*Task prompt*. Leave every picture out, then reproduce the rest of the listing exactly.
[[ Recorded information open ]]
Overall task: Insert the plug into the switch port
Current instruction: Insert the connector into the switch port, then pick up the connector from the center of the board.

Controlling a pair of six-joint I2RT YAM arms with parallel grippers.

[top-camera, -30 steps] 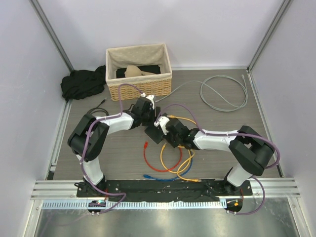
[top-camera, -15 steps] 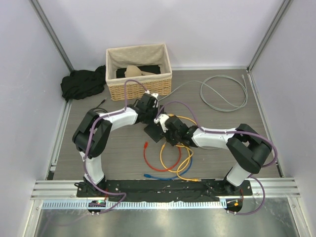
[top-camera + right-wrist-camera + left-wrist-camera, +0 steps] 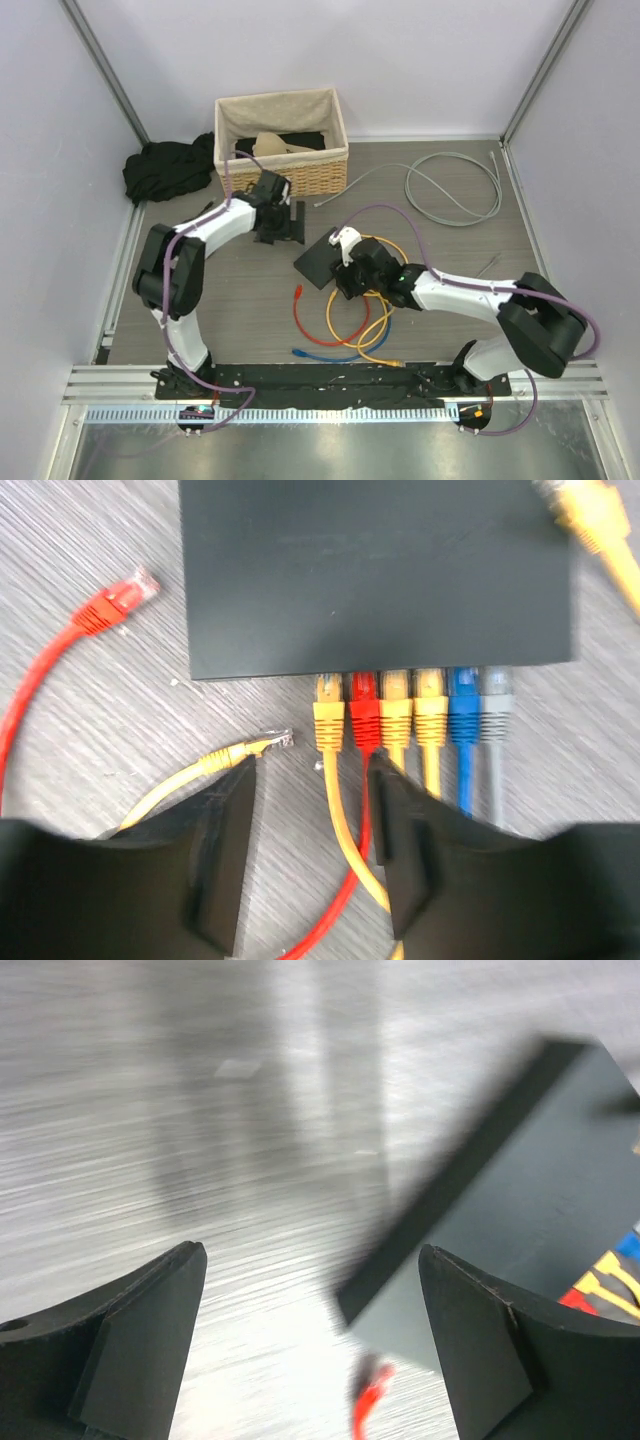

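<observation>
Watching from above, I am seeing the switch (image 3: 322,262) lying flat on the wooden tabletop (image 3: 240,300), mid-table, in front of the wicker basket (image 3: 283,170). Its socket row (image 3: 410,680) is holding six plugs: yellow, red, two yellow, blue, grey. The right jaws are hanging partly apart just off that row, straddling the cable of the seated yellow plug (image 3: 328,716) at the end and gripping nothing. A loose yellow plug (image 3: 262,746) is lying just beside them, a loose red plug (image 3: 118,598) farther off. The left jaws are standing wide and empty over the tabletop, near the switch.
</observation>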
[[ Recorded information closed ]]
*Output*.
Overall task: Insert the plug into the switch port
Current instruction: Insert the connector into the switch port, then pick up the connector from the center of the board.

Controlling a pair of six-joint I2RT YAM arms with parallel grippers.

[top-camera, -30 steps] 
[top-camera, -15 steps] 
[top-camera + right-wrist-camera + left-wrist-camera, +0 steps] 

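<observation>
Watching from above, I am seeing the switch (image 3: 322,262) lying flat on the wooden tabletop (image 3: 240,300), mid-table, in front of the wicker basket (image 3: 283,170). Its socket row (image 3: 410,680) is holding six plugs: yellow, red, two yellow, blue, grey. The right jaws are hanging partly apart just off that row, straddling the cable of the seated yellow plug (image 3: 328,716) at the end and gripping nothing. A loose yellow plug (image 3: 262,746) is lying just beside them, a loose red plug (image 3: 118,598) farther off. The left jaws are standing wide and empty over the tabletop, near the switch.
</observation>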

With that, the answer is finished.